■ **INSTRUCTIONS FOR THE TASK**:
Write out every entry word for word.

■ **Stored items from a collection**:

Start of Block

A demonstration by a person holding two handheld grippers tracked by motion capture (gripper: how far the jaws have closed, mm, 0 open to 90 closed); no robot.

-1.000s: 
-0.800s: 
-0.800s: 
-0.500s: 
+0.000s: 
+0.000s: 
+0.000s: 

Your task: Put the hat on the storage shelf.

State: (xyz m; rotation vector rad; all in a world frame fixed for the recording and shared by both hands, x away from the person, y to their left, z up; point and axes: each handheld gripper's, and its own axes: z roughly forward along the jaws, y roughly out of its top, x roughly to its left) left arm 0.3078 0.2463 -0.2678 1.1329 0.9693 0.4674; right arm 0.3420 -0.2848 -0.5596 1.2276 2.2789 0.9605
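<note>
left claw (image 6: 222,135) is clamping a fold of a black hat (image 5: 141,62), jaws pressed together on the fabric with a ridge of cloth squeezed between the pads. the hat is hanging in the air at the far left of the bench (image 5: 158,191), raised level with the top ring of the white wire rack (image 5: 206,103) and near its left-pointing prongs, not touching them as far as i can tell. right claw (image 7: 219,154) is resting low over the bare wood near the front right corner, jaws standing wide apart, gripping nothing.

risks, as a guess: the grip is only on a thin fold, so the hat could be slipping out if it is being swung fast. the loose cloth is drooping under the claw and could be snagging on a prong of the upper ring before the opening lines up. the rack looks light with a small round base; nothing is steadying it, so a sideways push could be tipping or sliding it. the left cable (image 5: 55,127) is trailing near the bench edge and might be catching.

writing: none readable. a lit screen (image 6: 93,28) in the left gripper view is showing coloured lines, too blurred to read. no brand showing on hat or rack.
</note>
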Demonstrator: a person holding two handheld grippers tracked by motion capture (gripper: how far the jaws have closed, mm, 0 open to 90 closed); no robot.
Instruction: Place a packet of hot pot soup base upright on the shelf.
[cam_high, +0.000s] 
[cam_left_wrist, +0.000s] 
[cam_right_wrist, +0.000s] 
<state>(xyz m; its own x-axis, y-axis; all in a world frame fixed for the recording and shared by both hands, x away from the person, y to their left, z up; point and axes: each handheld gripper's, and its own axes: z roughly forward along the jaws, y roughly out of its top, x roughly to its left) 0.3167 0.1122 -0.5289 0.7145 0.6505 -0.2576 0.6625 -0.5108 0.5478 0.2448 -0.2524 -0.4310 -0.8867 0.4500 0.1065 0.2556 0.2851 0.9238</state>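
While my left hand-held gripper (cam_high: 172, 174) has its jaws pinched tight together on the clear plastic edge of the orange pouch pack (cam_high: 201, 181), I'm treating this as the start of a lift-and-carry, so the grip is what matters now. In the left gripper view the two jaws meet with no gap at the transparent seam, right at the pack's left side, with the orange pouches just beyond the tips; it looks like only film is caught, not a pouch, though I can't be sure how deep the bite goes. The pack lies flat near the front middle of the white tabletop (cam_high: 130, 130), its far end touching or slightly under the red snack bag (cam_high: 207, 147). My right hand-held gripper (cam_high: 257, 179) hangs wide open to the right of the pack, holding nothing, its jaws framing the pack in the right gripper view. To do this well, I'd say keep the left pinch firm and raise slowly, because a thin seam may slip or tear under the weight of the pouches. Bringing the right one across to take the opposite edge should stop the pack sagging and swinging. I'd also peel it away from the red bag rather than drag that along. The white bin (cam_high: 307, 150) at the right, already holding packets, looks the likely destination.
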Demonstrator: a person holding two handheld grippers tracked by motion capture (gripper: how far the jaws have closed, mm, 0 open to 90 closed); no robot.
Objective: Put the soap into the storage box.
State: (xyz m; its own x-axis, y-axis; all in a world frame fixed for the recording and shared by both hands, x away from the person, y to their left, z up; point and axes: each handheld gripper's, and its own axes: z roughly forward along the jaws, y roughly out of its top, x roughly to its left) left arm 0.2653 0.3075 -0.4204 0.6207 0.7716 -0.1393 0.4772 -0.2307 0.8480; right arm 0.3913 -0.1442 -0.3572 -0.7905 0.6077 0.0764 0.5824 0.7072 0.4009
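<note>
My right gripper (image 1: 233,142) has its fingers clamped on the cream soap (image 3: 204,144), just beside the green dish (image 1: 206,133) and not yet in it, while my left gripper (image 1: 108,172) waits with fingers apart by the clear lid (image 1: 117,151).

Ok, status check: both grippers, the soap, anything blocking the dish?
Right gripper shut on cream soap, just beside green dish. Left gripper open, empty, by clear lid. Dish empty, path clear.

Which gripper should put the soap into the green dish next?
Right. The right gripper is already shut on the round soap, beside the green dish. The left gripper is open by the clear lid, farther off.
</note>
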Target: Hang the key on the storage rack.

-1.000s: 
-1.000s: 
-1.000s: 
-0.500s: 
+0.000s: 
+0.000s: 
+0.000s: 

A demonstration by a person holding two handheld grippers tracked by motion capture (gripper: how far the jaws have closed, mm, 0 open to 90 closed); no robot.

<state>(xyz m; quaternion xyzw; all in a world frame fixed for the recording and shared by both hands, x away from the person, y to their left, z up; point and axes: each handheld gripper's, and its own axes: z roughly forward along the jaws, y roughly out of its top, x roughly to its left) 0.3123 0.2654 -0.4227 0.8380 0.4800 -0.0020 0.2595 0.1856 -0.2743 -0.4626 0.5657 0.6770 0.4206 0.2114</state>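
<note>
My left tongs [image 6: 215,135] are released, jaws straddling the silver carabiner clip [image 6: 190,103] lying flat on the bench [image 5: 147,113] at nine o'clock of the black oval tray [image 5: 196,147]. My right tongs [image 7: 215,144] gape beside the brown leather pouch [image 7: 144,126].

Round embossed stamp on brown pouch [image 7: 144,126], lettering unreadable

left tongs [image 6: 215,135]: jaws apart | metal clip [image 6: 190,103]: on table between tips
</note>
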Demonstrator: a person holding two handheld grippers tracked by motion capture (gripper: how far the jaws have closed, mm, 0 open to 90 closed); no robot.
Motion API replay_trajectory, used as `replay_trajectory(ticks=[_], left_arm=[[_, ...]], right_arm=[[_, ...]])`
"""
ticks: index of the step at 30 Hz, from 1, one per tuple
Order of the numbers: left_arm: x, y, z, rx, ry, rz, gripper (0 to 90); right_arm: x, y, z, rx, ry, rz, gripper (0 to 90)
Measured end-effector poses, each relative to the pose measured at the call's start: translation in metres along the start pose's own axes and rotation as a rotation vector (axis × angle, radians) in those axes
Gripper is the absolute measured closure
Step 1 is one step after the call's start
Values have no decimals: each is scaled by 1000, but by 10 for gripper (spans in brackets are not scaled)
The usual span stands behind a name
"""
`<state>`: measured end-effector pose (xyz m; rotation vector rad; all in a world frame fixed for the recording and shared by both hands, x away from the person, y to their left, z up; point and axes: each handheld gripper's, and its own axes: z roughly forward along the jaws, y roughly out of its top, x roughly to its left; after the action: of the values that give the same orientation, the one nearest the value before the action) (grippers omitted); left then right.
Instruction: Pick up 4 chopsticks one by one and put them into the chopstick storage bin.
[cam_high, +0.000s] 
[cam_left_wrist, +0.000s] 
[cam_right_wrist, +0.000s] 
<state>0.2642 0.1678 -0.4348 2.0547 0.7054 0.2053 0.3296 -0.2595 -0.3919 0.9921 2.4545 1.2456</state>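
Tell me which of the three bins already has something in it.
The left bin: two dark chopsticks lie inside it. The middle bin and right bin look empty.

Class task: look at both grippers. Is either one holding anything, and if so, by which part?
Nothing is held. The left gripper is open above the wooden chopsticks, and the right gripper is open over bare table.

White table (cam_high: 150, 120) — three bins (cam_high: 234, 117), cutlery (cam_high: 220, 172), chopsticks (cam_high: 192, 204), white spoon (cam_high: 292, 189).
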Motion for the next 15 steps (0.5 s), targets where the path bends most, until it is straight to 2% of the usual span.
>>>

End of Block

■ **EXERCISE RESPONSE**:
A demonstration by a person holding two handheld grippers tracked by motion capture (gripper: how far the jaws have closed, mm, 0 open to 90 closed); no robot.

-1.000s: 
-0.800s: 
-0.800s: 
-0.500s: 
+0.000s: 
+0.000s: 
+0.000s: 

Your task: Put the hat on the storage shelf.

State: (xyz m; rotation vector rad; all in a world frame fixed for the recording and shared by both hands, x away from the person, y to their left, z up; point and axes: each handheld gripper's, and its own axes: z roughly forward along the jaws, y roughly out of its top, x roughly to its left) left arm 0.3078 0.2463 -0.2678 1.1329 0.9693 0.4674; right arm 0.3420 -0.2848 -0.5596 1.2276 2.2789 0.9605
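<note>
left claw (image 6: 222,135) is clamping a fold of a black hat (image 5: 141,62), jaws pressed together on the fabric with a ridge of cloth squeezed between the pads. the hat is hanging in the air at the far left of the bench (image 5: 158,191), raised level with the top ring of the white wire rack (image 5: 206,103) and near its left-pointing prongs, not touching them as far as i can tell. right claw (image 7: 219,154) is resting low over the bare wood near the front right corner, jaws standing wide apart, gripping nothing.

risks, as a guess: the grip is only on a thin fold, so the hat could be slipping out if it is being swung fast. the loose cloth is drooping under the claw and could be snagging on a prong of the upper ring before the opening lines up. the rack looks light with a small round base; nothing is steadying it, so a sideways push could be tipping or sliding it. the left cable (image 5: 55,127) is trailing near the bench edge and might be catching.

writing: none readable. a lit screen (image 6: 93,28) in the left gripper view is showing coloured lines, too blurred to read. no brand showing on hat or rack.
</note>
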Demonstrator: a person holding two handheld grippers tracked by motion capture (gripper: how far the jaws have closed, mm, 0 open to 90 closed); no robot.
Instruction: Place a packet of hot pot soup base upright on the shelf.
[cam_high, +0.000s] 
[cam_left_wrist, +0.000s] 
[cam_right_wrist, +0.000s] 
<state>(xyz m; its own x-axis, y-axis; all in a world frame fixed for the recording and shared by both hands, x away from the person, y to their left, z up; point and axes: each handheld gripper's, and its own axes: z roughly forward along the jaws, y roughly out of its top, x roughly to its left) 0.3167 0.1122 -0.5289 0.7145 0.6505 -0.2576 0.6625 -0.5108 0.5478 0.2448 -0.2524 -0.4310 -0.8867 0.4500 0.1065 0.2556 0.2851 0.9238</state>
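While my left hand-held gripper (cam_high: 172, 174) has its jaws pinched tight together on the clear plastic edge of the orange pouch pack (cam_high: 201, 181), I'm treating this as the start of a lift-and-carry, so the grip is what matters now. In the left gripper view the two jaws meet with no gap at the transparent seam, right at the pack's left side, with the orange pouches just beyond the tips; it looks like only film is caught, not a pouch, though I can't be sure how deep the bite goes. The pack lies flat near the front middle of the white tabletop (cam_high: 130, 130), its far end touching or slightly under the red snack bag (cam_high: 207, 147). My right hand-held gripper (cam_high: 257, 179) hangs wide open to the right of the pack, holding nothing, its jaws framing the pack in the right gripper view. To do this well, I'd say keep the left pinch firm and raise slowly, because a thin seam may slip or tear under the weight of the pouches. Bringing the right one across to take the opposite edge should stop the pack sagging and swinging. I'd also peel it away from the red bag rather than drag that along. The white bin (cam_high: 307, 150) at the right, already holding packets, looks the likely destination.
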Demonstrator: a person holding two handheld grippers tracked by motion capture (gripper: how far the jaws have closed, mm, 0 open to 90 closed); no robot.
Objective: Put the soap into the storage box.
State: (xyz m; its own x-axis, y-axis; all in a world frame fixed for the recording and shared by both hands, x away from the person, y to their left, z up; point and axes: each handheld gripper's, and its own axes: z roughly forward along the jaws, y roughly out of its top, x roughly to its left) left arm 0.2653 0.3075 -0.4204 0.6207 0.7716 -0.1393 0.4772 -0.2307 0.8480; right arm 0.3913 -0.1442 -0.3572 -0.7905 0.6077 0.0764 0.5824 0.7072 0.4009
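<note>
My right gripper (image 1: 233,142) has its fingers clamped on the cream soap (image 3: 204,144), just beside the green dish (image 1: 206,133) and not yet in it, while my left gripper (image 1: 108,172) waits with fingers apart by the clear lid (image 1: 117,151).

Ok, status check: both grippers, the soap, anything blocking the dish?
Right gripper shut on cream soap, just beside green dish. Left gripper open, empty, by clear lid. Dish empty, path clear.

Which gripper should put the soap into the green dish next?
Right. The right gripper is already shut on the round soap, beside the green dish. The left gripper is open by the clear lid, farther off.
</note>
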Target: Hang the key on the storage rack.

-1.000s: 
-1.000s: 
-1.000s: 
-0.500s: 
+0.000s: 
+0.000s: 
+0.000s: 

A demonstration by a person holding two handheld grippers tracked by motion capture (gripper: how far the jaws have closed, mm, 0 open to 90 closed); no robot.

<state>(xyz m; quaternion xyzw; all in a world frame fixed for the recording and shared by both hands, x away from the person, y to their left, z up; point and axes: each handheld gripper's, and its own axes: z roughly forward along the jaws, y roughly out of its top, x roughly to its left) 0.3123 0.2654 -0.4227 0.8380 0.4800 -0.0020 0.2595 0.1856 -0.2743 -0.4626 0.5657 0.6770 0.4206 0.2114</state>
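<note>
My left tongs [image 6: 215,135] are released, jaws straddling the silver carabiner clip [image 6: 190,103] lying flat on the bench [image 5: 147,113] at nine o'clock of the black oval tray [image 5: 196,147]. My right tongs [image 7: 215,144] gape beside the brown leather pouch [image 7: 144,126].

Round embossed stamp on brown pouch [image 7: 144,126], lettering unreadable

left tongs [image 6: 215,135]: jaws apart | metal clip [image 6: 190,103]: on table between tips
</note>
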Demonstrator: a person holding two handheld grippers tracked by motion capture (gripper: how far the jaws have closed, mm, 0 open to 90 closed); no robot.
Motion API replay_trajectory, used as `replay_trajectory(ticks=[_], left_arm=[[_, ...]], right_arm=[[_, ...]])`
"""
ticks: index of the step at 30 Hz, from 1, one per tuple
Order of the numbers: left_arm: x, y, z, rx, ry, rz, gripper (0 to 90); right_arm: x, y, z, rx, ry, rz, gripper (0 to 90)
Measured end-effector poses, each relative to the pose measured at the call's start: translation in metres along the start pose's own axes and rotation as a rotation vector (axis × angle, radians) in those axes
Gripper is the absolute measured closure
Step 1 is one step after the call's start
Values have no decimals: each is scaled by 1000, but by 10 for gripper (spans in brackets are not scaled)
The usual span stands behind a name
"""
`<state>`: measured end-effector pose (xyz m; rotation vector rad; all in a world frame fixed for the recording and shared by both hands, x away from the person, y to their left, z up; point and axes: each handheld gripper's, and its own axes: z roughly forward along the jaws, y roughly out of its top, x roughly to its left; after the action: of the values that give the same orientation, the one nearest the value before the action) (grippers omitted); left then right.
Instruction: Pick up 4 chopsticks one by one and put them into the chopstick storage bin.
[cam_high, +0.000s] 
[cam_left_wrist, +0.000s] 
[cam_right_wrist, +0.000s] 
<state>0.2642 0.1678 -0.4348 2.0547 0.7054 0.2053 0.3296 -0.2595 -0.3919 0.9921 2.4545 1.2456</state>
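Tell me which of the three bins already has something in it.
The left bin: two dark chopsticks lie inside it. The middle bin and right bin look empty.

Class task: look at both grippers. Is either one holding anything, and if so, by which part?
Nothing is held. The left gripper is open above the wooden chopsticks, and the right gripper is open over bare table.

White table (cam_high: 150, 120) — three bins (cam_high: 234, 117), cutlery (cam_high: 220, 172), chopsticks (cam_high: 192, 204), white spoon (cam_high: 292, 189).
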Motion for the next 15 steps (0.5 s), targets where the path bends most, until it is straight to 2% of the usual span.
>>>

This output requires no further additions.